PROBLEM TO SOLVE
Extract every line of the material below and reproduce it faithfully.

SUPPLIED MATERIAL

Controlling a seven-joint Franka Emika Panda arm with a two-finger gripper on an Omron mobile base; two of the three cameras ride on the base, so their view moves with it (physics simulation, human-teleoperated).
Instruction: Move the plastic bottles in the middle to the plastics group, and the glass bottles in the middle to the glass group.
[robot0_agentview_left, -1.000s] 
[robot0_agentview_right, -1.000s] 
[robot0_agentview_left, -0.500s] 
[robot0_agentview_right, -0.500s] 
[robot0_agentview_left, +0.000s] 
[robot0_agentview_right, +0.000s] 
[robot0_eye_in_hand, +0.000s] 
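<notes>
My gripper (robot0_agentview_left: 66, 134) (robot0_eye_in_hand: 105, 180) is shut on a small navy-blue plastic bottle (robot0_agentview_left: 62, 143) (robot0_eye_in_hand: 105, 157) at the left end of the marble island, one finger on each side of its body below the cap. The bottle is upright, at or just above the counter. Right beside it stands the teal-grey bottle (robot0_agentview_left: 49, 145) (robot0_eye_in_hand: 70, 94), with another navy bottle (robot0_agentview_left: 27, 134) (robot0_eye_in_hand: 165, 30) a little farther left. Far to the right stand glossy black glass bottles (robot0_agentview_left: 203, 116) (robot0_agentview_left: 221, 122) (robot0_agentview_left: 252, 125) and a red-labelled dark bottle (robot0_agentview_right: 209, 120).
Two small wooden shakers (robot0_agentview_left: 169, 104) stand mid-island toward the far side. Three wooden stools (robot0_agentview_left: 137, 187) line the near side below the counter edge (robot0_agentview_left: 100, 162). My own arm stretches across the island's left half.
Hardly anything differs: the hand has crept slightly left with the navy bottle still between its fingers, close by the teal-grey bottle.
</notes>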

SOLUTION FOR THIS TASK
Controlling a seven-joint Franka Emika Panda arm with a two-finger gripper on an Omron mobile base; two of the three cameras ride on the base, so their view moves with it (physics simulation, human-teleoperated).
Instruction: Move the plastic bottles in the middle to the plastics group, and the glass bottles in the middle to the glass group.
[robot0_agentview_left, -1.000s] 
[robot0_agentview_right, -1.000s] 
[robot0_agentview_left, -0.500s] 
[robot0_agentview_right, -0.500s] 
[robot0_agentview_left, +0.000s] 
[robot0_agentview_right, +0.000s] 
[robot0_eye_in_hand, +0.000s] 
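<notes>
My gripper (robot0_agentview_left: 66, 134) (robot0_eye_in_hand: 105, 180) is shut on a small navy-blue plastic bottle (robot0_agentview_left: 62, 143) (robot0_eye_in_hand: 105, 157) at the left end of the marble island, one finger on each side of its body below the cap. The bottle is upright, at or just above the counter. Right beside it stands the teal-grey bottle (robot0_agentview_left: 49, 145) (robot0_eye_in_hand: 70, 94), with another navy bottle (robot0_agentview_left: 27, 134) (robot0_eye_in_hand: 165, 30) a little farther left. Far to the right stand glossy black glass bottles (robot0_agentview_left: 203, 116) (robot0_agentview_left: 221, 122) (robot0_agentview_left: 252, 125) and a red-labelled dark bottle (robot0_agentview_right: 209, 120).
Two small wooden shakers (robot0_agentview_left: 169, 104) stand mid-island toward the far side. Three wooden stools (robot0_agentview_left: 137, 187) line the near side below the counter edge (robot0_agentview_left: 100, 162). My own arm stretches across the island's left half.
Hardly anything differs: the hand has crept slightly left with the navy bottle still between its fingers, close by the teal-grey bottle.
</notes>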

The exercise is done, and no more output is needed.